John Bokma

Summary

I am a freelance Senior Perl Developer with over 20 years' experience, including exposure to Machine Learning, Python, Git, MySQL, Nginx, Apache HTTP Server, XSLT, XML, RelaxNG, HTML, and CSS.

I'm an active proponent of Modern Perl. I like writing technical documentation and unit tests; both have saved my customers and me a lot of time over the years. I prefer to reuse tested code as much as possible, hence I often start a project with researching available solutions on CPAN.

My personal development projects consist of several in-house tools, including a static website and blog generator using XML as input format. Currently, I am working on a new version using Markdown for input instead.

Skills

Perl

Web Scraping

Over the years many projects I've been working on involved crawling, caching, parsing, and storing the desired result in a database. I like the challenges such projects offer, like making the web crawlers robust and be able to deal with the intricacies of the Internet and its data. Regarding the latter, this is why I prefer strict parsing of data, with many checks and extensive logging using Log::Log4perl and good test coverage. This way changes to the HTML of scraped web pages, which often occurs in my experience, are detected early and collecting invalid data or missing additional data might be avoided.

Parsing

Besides parsing HTML I’ve also experience with parsing XML, several custom formats, and domain-specific languages (DSLs).

Data Munging

Another task that often is assigned to me is the conversion of data from one format to another; including data cleaning and verification. For example, modifying the text output of a legacy application in such a way that the new output is suitable to be printed on redesigned labels. Often the input format has to be reverse engineered and documented; a challenge I like.

Testing

I prefer to use extensive testing of the custom modules and scripts I write.
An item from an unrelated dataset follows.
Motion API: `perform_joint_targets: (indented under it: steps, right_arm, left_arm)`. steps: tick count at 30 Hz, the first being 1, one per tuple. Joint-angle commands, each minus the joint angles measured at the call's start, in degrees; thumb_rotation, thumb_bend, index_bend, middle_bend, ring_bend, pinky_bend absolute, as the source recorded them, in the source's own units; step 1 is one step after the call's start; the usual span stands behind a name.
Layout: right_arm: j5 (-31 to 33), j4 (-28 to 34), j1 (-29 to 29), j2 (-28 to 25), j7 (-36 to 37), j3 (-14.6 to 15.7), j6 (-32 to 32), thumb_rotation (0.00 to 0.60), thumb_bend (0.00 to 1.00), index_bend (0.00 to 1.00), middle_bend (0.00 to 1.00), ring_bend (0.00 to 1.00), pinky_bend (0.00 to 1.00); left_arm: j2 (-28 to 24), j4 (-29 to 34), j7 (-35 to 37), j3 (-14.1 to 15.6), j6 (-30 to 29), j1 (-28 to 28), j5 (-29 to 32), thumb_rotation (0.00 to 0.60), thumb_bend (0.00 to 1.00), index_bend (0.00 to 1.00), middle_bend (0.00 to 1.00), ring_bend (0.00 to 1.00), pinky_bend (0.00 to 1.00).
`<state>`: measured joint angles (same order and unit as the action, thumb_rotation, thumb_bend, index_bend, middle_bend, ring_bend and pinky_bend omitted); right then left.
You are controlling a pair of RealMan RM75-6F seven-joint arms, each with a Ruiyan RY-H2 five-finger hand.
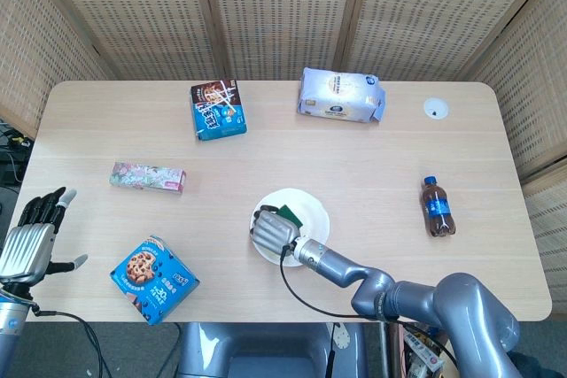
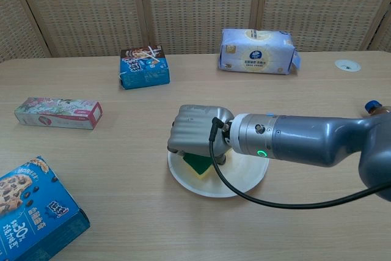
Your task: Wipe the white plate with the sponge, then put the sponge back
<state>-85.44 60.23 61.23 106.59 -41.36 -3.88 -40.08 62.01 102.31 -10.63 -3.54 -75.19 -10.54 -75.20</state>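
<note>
The white plate [image 1: 310, 210] [image 2: 247, 172] lies near the table's middle front. My right hand [image 1: 274, 230] [image 2: 197, 136] is over the plate's left half, gripping the green and yellow sponge [image 1: 290, 214] [image 2: 199, 164] and pressing it down onto the plate. The hand covers most of the sponge and the left rim. My left hand [image 1: 31, 241] hangs open off the table's left front corner, holding nothing; only the head view shows it.
A cookie box [image 1: 154, 278] [image 2: 30, 212] lies front left, a pink carton [image 1: 148, 177] [image 2: 58, 112] left, a blue snack box [image 1: 217, 109] [image 2: 144, 66] behind. A tissue pack [image 1: 341, 95] [image 2: 258, 43] is at the back, a cola bottle [image 1: 438, 206] right.
</note>
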Motion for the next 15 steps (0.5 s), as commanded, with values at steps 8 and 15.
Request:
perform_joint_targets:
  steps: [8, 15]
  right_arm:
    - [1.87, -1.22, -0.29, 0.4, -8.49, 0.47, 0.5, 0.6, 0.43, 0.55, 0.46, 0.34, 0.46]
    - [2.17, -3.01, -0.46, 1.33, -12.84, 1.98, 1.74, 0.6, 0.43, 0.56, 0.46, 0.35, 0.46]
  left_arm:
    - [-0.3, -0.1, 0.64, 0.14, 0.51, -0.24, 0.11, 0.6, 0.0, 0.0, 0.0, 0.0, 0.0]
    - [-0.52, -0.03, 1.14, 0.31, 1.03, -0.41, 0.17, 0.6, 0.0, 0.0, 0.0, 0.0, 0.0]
My favorite module is Test::Most because the module provides the most commonly used testing functions with a single line, avoiding a lot of boilerplate.

Systems Administration

My main Perl development environment is currently Ubuntu 17.04 Zesty Zapus running in a virtual machine on OS X. My router runs OpenWrt, and I use a fanless computer to study FreeBSD. I also use two different VPS providers for hosting my websites. I do the administration of each of those systems, e.g. updates, firewall rules, and other security related tasks, installing and configuring software e.g. Apache HTTP server, Nginx, Postfix, Dovecot, OpenSSH, and MySQL.

Documentation

I like to write technical documentation. I prefer to use markup languages like Org Mode (Emacs), Markdown, and LaTeX. The use of plain text makes version control and searching from the command line easily. Plain text also makes it very easy to generate code from the documentation and vice versa. Where required, PDF versions can be generated using tools like Emacs, Pandoc, and pdflatex.

Remote Work

I exclusively work remotely. Over the past years, I have worked with customers in Japan, USA, The Netherlands, and Canada. Working from home provides me with a productive environment with a minimal number of interruptions. I use the Internet to stay in touch with peers and my craft. I prefer to communicate using email. I have experience with encrypted email using GnuPG, SSH with public key encryption, Git, Subversion, and Github.

Other Skills

I would be happy to discuss my experience with and exposure to: Python, MySQL, XML, XSLT, XSL-FO, RelaxNG, Apache HTTP Server, Nginx, HTML, CSS, Search Engine Optimization (SEO).

Recent Projects

SF Metrics

Senior Perl Developer; August 2015 - Present; remote, part-time

Skills used:

Modern Perl, LWP::UserAgent, Log::Log4perl, Test::Most, Text::Diff, XML::Parser, DBI, Config::Tiny, Try::Tiny, Path::Tiny, Plack, JSON, git, MySQL, GitHub, Emacs Org Mode, Markdown, Nginx, SEO.

Role overview:
  • Developed a program to import a "JSON per line" database dump into a MySQL database. I reverse engineered the file format, designed the 70+ MySQL database tables, and added logic to avoid duplicate code.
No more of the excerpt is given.